Enquêtes sur la crise Covid : le travail des associations de patients

De nombreuses associations de patients ont lancé des enquêtes sur la crise Covid auprès de leurs adhérents, patients, proches ou aidants, pendant ou à l’issue du premier confinement.
Cette crise exceptionnelle et déstabilisante méritait une « photographie » de la situation à travers la parole des usagers eux-mêmes. Cela a d’ailleurs parfois permis d’apporter des solutions urgentes aux problématiques rencontrées par les usagers.
A l’heure où le confinement est à nouveau d’actualité, ces enquêtes sont autant de données sur lesquelles s’appuyer pour tirer les leçons éventuelles du premier confinement. Certaines associations songent déjà à réitérer leurs enquêtes afin d’évaluer si la situation et le ressenti des usagers ont effectivement changé.

Voici la liste des enquêtes, réalisées pendant ou à l’issue du premier confinement par des associations d’usagers, et étudiées ici :

Une grande réactivité de la part des associations lors du premier confinement

Préparer une enquête prend du temps d’ordinaire. Il s’agit de n’oublier aucune situation, de réfléchir à l’exploitation des futurs résultats, etc. Mais fortes de leur expérience et de leurs réseaux, les associations d’usagers ont su réagir très vite malgré la stupeur et le manque de repères, afin de réaliser rapidement des enquêtes sur la crise Covid.

L’association AFA Crohn RCH a ainsi mobilisé 2168 répondants atteints de maladies inflammatoires chroniques de l’intestin (MICI), moins d’un moins après le début du confinement de mars 2020.

Fibromyalgie France a publié ses résultats le jour du déconfinement. Pour Carole Robert, sa présidente, il était indispensable de prendre rapidement des nouvelles de ses adhérents qui s’étaient terrés dans le silence dès le début de la crise sanitaire. « Nous mettions beaucoup d’informations et d’activités sur notre site pour les aider à traverser cette période, mais nous n’avions aucuns retours, aucunes nouvelles d’eux, ce qui n’est pas habituel. Il nous a donc semblé qu’il fallait qu’on prenne activement les devants pour en comprendre les raisons et connaître leur ressenti en leur proposant une enquête. », commente-t-elle.

Pour Christian Baudelot, vice-président de Renaloo, le nombre important de réponses, extrêmement détaillées,  reçues en 15 jours à leur enquête menée auprès des patients insuffisants rénaux, dialysés et greffés, montre à quel point ces derniers ressentaient le besoin de s’exprimer.
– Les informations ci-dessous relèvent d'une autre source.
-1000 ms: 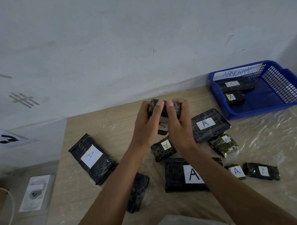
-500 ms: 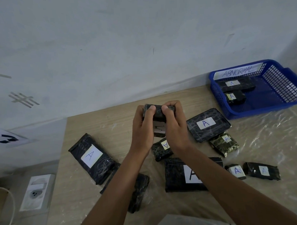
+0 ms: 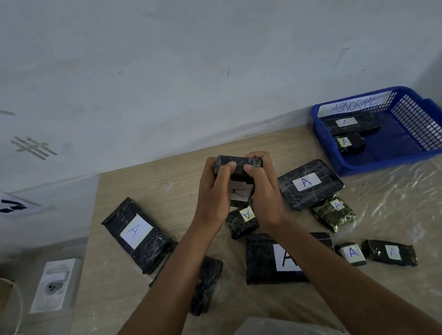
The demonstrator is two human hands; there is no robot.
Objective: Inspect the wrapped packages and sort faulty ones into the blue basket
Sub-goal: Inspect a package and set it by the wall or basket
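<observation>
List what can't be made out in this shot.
Head view only:
- Held package: left hand and right hand cover its sides; any fault is unseen.
- Big package: the right forearm cuts across its label.
- Package under the left forearm: label not visible.
- Blue basket: right corner cut off by the frame edge.

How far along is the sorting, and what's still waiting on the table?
Done: two labelled packages already lie in the blue basket marked ABNORMAL. In hand: the left hand and right hand both grip one wrapped package above the table, under inspection. Left: about eight packages lie on the table, among them a large one near the right forearm.
</observation>
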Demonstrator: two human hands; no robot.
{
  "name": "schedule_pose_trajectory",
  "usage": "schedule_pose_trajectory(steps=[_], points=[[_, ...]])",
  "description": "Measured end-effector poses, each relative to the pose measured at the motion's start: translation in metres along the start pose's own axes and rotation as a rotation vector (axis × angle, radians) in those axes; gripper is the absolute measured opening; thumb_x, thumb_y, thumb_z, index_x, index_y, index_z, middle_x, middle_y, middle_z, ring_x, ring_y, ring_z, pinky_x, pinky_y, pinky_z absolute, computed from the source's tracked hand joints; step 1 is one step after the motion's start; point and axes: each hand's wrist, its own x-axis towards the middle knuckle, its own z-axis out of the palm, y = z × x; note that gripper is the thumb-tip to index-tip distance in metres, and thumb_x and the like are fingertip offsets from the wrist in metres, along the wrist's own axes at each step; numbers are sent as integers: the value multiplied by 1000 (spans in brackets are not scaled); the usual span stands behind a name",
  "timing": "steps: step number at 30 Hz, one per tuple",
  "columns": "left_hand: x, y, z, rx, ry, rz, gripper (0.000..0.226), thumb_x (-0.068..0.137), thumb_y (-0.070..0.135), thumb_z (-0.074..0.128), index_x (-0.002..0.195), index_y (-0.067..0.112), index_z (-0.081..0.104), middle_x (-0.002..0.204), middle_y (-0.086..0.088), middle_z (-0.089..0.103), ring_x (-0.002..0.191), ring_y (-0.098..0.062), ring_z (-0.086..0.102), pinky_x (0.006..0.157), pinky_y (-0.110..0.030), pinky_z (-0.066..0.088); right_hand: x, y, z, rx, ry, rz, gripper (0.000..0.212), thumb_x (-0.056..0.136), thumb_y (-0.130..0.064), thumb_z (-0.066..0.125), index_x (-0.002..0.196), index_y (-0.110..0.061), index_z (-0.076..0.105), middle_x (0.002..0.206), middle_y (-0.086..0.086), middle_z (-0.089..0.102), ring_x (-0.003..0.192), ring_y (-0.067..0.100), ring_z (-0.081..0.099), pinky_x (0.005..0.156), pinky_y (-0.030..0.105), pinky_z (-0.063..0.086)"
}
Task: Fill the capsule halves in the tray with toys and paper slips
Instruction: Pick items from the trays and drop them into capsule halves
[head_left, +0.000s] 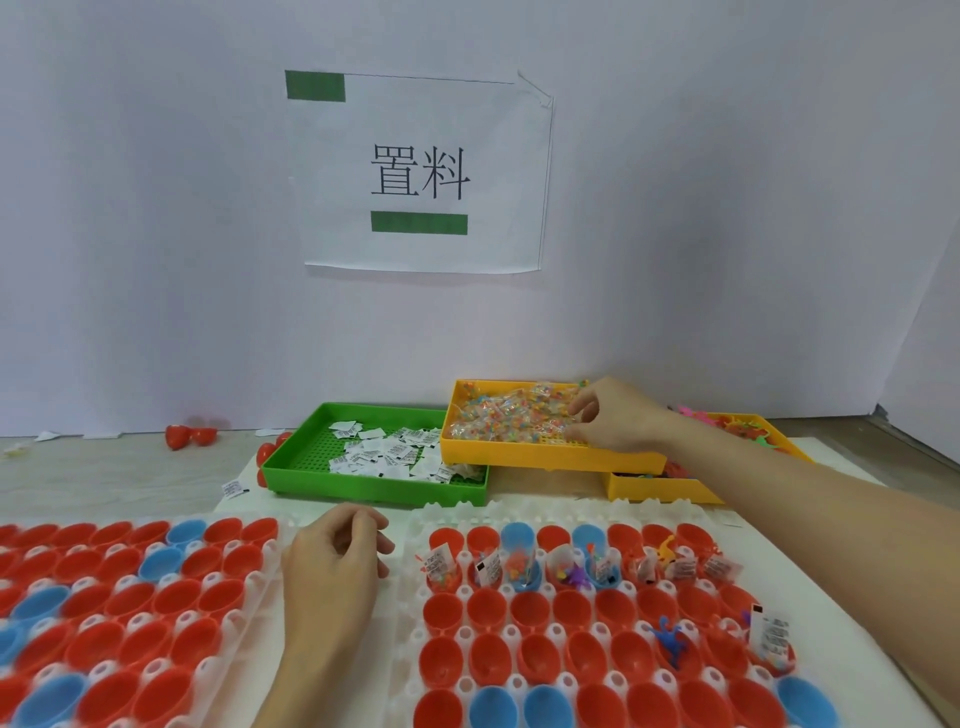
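White wall (156, 208) fills the far half of your view, with a paper sign (423, 174) taped to it. Below it the desk (104, 470) carries three bins along the far side. The green bin (311, 457) sits in the middle and holds paper slips (387, 449). Just right of it, a yellow bin (550, 457) rests partly on the green one's right rim and holds small clear bags of beads (501, 418). A second yellow bin (660, 491) lies lower and further right, with coloured toys (737, 428) in it.

Your right hand (618, 415) reaches into the raised yellow bin; its grip is narrow, fingers curled down onto the bags at the right end, but you cannot tell if a bag is pinched.

Your left hand (335, 556) rests near you, between two white trays, fingers loosely curled and holding nothing visible.

The right tray (415, 613) holds red and blue capsule halves (488, 608). Most of its second row from the far edge already has slips and toys in it, and two halves near the right edge do too. The left tray (262, 577) holds halves with nothing seen inside. Loose red halves (189, 434) lie on the far left of the desk.
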Motion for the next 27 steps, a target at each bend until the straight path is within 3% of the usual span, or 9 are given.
schedule_pose_trajectory(steps=[7,12,18,25,27], points=[[1,-2,0,-1,0,3,32,92,3,50,70,14,69,63,-4,68,48,-13,59,50,-31,46,7,-10,10,-93,48,-33,17,88,-23,75,102,-12,76,107,5,72,90,16,60,75,26,46],[2,-3,0,-3,-1,1,31,92,3,50,70,15,69,64,-4,68,47,-12,58,49,-30,46,8,-4,7,-27,119,-41,13,93,-18,69,97,-10,78,104,4,72,95,17,62,83,32,52],[1,-1,-1,3,-2,6,30,92,3,50,71,14,69,63,-3,68,47,-11,58,50,-32,46,6,8,2,94,260,-10,16,96,-11,63,92,-6,78,85,2,70,69,2,57,56,14,39],[0,1,-1,-4,0,0,31,91,1,50,70,12,69,63,-6,68,46,-12,57,53,-33,47,-7,21,-6,140,299,27,16,92,-8,64,85,-10,78,83,1,72,76,11,63,63,20,44],[1,2,-1,-2,-4,-1,31,92,1,50,70,12,69,63,-7,68,45,-11,57,53,-33,47,-12,24,-8,129,278,24,15,91,-7,64,83,-12,77,82,1,71,72,7,62,59,16,42]])
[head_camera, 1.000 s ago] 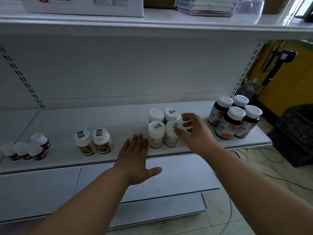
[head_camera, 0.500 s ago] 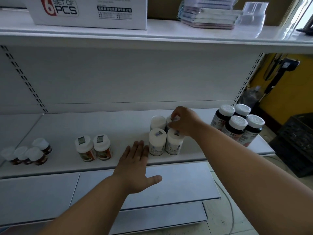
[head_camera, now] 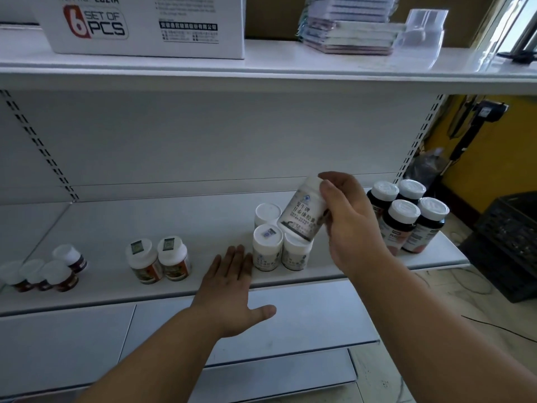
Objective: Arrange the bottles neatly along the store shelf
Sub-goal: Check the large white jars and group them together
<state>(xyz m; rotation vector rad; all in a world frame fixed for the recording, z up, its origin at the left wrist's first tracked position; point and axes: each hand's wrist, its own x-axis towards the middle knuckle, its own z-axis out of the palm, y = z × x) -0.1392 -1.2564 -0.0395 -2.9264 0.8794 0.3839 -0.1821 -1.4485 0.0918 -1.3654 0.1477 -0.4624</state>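
Bottles mostly stand grouped on the shelf (head_camera: 334, 274), but the right hand (head_camera: 353, 225) grips one white bottle (head_camera: 302, 212) tilted above its three mates (head_camera: 267, 247), still unplaced, while the left hand (head_camera: 229, 289) lies flat, empty, beside them.

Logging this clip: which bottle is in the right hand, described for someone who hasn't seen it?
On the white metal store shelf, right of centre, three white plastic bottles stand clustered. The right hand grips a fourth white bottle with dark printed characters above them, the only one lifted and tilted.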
Bénédicte Kail, conseillère nationale éducation familles chez APF France handicap et en charge pour APF France handicap de l’enquête menée par le CIAAF sur les aidant.e.s pendant le confinement explique : « Mes contacts réguliers avec des groupes de parents et de proches de personnes en situation de handicap se sont intensifiés dès l’annonce du confinement. Il paraissait important de recueillir au plus vite des informations sur leur situation et leur vécu pour envisager les solutions à leur proposer. ». Ainsi l’enquête, en collaboration avec l’IRES et co-conduites avec plusieurs autres associations membres du Collectif interassociatif des aidants familiaux (CIAAF), telles que France Alzheimer, l’AFSEP, l’AFM Téléthon, l’UNAPEI, l’UNAFAM ou l’UNAF, s’est-elle déroulée entre le 24 avril et le 25 mai 2020 pour délivrer des premiers résultats dès le mois de juin suivant.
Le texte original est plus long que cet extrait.